At once the force grew, gathering into a huge collective pool of electrical energy. Kadan felt the change in Nico, the sudden focus. Immediately the energy surged toward Nico’s hands and the crystals he held. Light burst bright and radiant beneath his palms, saturating the wound, cauterizing the tears, and speeding the healing process. GhostWalkers already possessed a natural ability to heal faster, but Nico’s healing energy visibly repaired damage.

The flow only lasted a few moments, but the light was blinding and the heat intense. When Nico dropped the crystals back into Kadan’s palms, they were warm, almost to the point of being hot. Nico slumped forward against the bed.

“That’s all I can do. I hope it’s enough. She nicked an artery, and I’m no vascular surgeon. If that didn’t repair the damage, she’ll have to go to a hospital.”

“If that didn’t work, no surgeon is going to be able to help her.”

“I tried to direct the energy to her artery, but this is the first time I’ve worked like this without Dahlia, and the power is much stronger coming through you and harder to work with.” He glanced up at Kadan. “You’re one scary man, my friend.”

Kadan shrugged. “I wouldn’t mind having your talent.”

Gator stuck his head in the door. “Nico, you need to be getting outside. I don’t think we’ve got much time. I hear dogs in the neighborhood acting up, and the word is we’ve got strangers drifting from house to house.”

“‘The word is’?” Kadan echoed. “Seriously, Gator, talking to animals is making you nuttier than ever.”

Gator flashed his ever present grin and winked. “Yeah, you remember you said that when the animals take over and I rule the world.”

“Rule outside, where you can call your army in to help,” Ryland suggested.

Gator saluted and followed Nico into the living room, scooping up weapons and ammunition as he went through.

“Do we have a vehicle ready for a quick escape?” Kadan asked as he checked the IV. He crouched down beside the bed, taking Tansy’s hand in his.

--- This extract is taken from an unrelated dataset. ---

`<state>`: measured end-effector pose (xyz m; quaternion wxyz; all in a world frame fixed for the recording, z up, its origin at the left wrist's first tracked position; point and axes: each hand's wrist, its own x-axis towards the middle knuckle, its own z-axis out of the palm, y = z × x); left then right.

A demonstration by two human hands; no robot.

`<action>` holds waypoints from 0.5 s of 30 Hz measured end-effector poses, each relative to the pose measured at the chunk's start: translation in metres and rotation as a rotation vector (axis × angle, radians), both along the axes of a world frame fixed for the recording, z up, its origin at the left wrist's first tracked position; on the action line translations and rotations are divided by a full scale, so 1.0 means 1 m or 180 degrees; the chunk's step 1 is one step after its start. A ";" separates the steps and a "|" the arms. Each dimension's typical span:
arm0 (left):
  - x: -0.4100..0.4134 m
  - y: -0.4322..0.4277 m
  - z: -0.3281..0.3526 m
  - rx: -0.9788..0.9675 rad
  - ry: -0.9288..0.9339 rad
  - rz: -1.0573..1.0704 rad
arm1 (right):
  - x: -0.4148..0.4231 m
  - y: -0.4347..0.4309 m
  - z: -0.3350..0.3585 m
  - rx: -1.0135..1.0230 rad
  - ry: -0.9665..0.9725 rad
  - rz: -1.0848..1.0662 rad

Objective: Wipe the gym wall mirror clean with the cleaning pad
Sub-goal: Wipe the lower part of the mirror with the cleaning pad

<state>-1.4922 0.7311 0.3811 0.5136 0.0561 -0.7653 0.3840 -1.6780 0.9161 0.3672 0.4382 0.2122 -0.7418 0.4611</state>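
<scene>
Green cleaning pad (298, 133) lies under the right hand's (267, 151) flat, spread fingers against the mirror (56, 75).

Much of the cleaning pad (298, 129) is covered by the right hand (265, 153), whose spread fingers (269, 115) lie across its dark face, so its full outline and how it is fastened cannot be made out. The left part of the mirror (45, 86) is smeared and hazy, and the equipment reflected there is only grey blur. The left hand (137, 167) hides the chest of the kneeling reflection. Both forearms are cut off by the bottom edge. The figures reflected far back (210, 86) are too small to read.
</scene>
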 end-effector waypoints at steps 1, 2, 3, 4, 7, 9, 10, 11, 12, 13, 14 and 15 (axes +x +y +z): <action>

“We’re ready for them. The neighborhood’s going to hell though.” Ryland went out, turning off lights as he went, plunging the house into darkness.

Kadan pressed his forehead to Tansy’s. “You awake, baby? I need you to wake up.”

“It hurts. I’m not sure I want to be awake.” She’d been aware of Nico sending fire through her body and not much else. Everything around her had taken on a dreamlike quality.

“I’m putting a knife under your pillow. Use it on the enemy, not on yourself.” There was a bite to his voice, suppressed hurt under the layer of coolness.

She caught his sleeve and turned her head, her lashes lifting so he could look into her eyes. “I wasn’t leaving you, Kadan. It was an accident. Really an accident. I wouldn’t do that. I was hurt and upset and angry at my father, but I wouldn’t do that to either one of us.”